Ijen (earlier spelling "Idjen") is the name of a volcanic complex in Jawa Timur , the easternmost province of the Indonesian island of Java . Best known in this huge complex, whose base diameter is 75 km, is the crater lake Kawah Ijen , enclosed by bare walls , which some geologists and mineralogists refer to as "the largest acid barrel on earth". With its acidic turquoise water and its violently steaming solfatars , it is an impressive tourist destination, but for safety reasons it is not always freely accessible.

The 3332  m high layer volcano Gunung Raung rises in the immediate south-west .

Linguistic notes

  • The maps and profile views were partly created during the Dutch-Indian colonial era. The Dutch “oe” corresponds to today's “u” ( Koekoesan = Kukusan , Goenoeng = Gunung , Raoeng = Raung ), “dj” corresponds to today's “j”. The village of Jambu on the southern slope of the Merapi, near which there is an observatory, is marked on the map of the Ijen Mountains with the name "Djamboe". In the post-colonial period, “j” was changed to “y” (example: Banjoepoetih = Banyuputih ).
  • Indonesian Gunung 'mountain'

geography

Overview map of Java with the location of the Ijen volcanic complex marked. - The prehistoric debris avalanche at Gunung Raung according to a sketch in the Catalog of the active Volcanoes of Indonesia by Neumann van Padang (p. 156)
Views of the Ijen Mountains from different directions drawn to scale without exaggeration. - The top view shows the mountains from the north. The breakthrough of the Banyuputih can be recognized under the name G. Kendeng. - In the middle a view from the south. - The bottom view shows the mountains from the west. The doorsnede area represents a longitudinal section through the Banyuputih gorge. - In: De Geologie en Geomorphologie van den Idjen by GLL Kemmerling (1921)
View from the southeast of Banyuwangi to the Ijen Mountains, drawn by Emil Stöhr in October 1858. On the left, in a great distance, the broad summit of the 3332  m high Gunung Raung with its huge crater, behind which the peak of the 2950  m high Gunung Suket rises in the northeast . This is followed by the east of Mount Pendil ( 2200  m ), the Gunung Rante ( 2644  m ), the labeled with a cloud of smoke Gunung Ijen ( 2386  m ) and, as the eastern cornerstone of Merapi ( 2799  m ), on the eastern slope of the tracks of the landslide of 1792 can be seen. - Published in: The Banjuwangi Province in East Java with the Idjen-Raun volcanic group. Travel sketches by Emil Stöhr. Frankfurt a. M., Christian Winter, 1874.
NASA satellite image from September 9, 2014. The Ijen crater lake shines like a turquoise gemstone. On the left the vegetation-free summit of the Raung.
Ijen and surroundings
Relief map of the Ijen massif
Ijen Mountains
Orographic-hydrographic sketch of the Ijen plateau depicting the secondary prehistoric volcanoes. Roads and coffee gardens as of 1930

The Ijen highlands

After its collapse, an elliptical caldera remained of an original twin volcano , probably formed in the Young Pleistocene , whose height has been estimated by the Dutch volcanologist Georg Laure Luis Kemmerling to be 4000  m , which is one of the larger calderas with a diameter of up to 16 kilometers Earth is. About 80 cubic kilometers of volcanic ash and pumice were thrown out in this collapse; they form a 100 to 150 m thick layer, which is mainly deposited on the northern outer slopes of the caldera.

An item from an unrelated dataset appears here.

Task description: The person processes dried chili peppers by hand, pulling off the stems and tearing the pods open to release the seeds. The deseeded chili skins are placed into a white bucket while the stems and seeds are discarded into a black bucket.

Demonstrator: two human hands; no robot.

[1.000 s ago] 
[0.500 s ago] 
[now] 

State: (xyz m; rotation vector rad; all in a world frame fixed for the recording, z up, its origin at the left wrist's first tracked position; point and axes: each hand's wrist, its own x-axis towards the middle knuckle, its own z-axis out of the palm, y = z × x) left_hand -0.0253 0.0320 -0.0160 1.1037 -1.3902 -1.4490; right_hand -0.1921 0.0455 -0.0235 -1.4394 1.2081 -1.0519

Subsequent volcanic activity meant that this caldera is only partially present. The northern semicircular rim of the caldera , the up to 1717  m high Kendeng Mountains , through the middle of which the Banyuputih River has carved a difficult-to-access gorge, some 500 m deep, and the northern half of the caldera floor, which is about Ijen highlands rising from 900  m to 1500  m to the south. The deepest point of this highland is 850  m above sea level near the village of Blawan .

The rivers have dug deep into this volcanic plateau, which is covered with tuffs and loose ejections. Most important is the acidic banyupahit ('bitter water'), which drains the crater lake Kawah Ijen. Both the Banyupahit and its tributaries, the Kali Sat coming from the left at Blawan and the Kali Sengon coming a little further below from the right, have washed out canyon-like valleys up to 200 meters deep with partially vertical walls. Dissolved minerals from hot springs at Kali Sengon and Banyupahit give the acidic water a milky-light color through chemical reactions, which is why the Banyupahit has received the name Banyuputih ('White River') from here.

Broken lava layers are overcome by waterfalls. Such a waterfall of the Banyuputih, immediately before its breakthrough through the Kendeng Mountains, opened up the bottom of the originally horizontal caldera at about 780  m above sea level. The current rise of the caldera floor to the south was heaped up by several secondary volcanoes, whose ramparts and cones shape the landscape of the southern Ijen highlands.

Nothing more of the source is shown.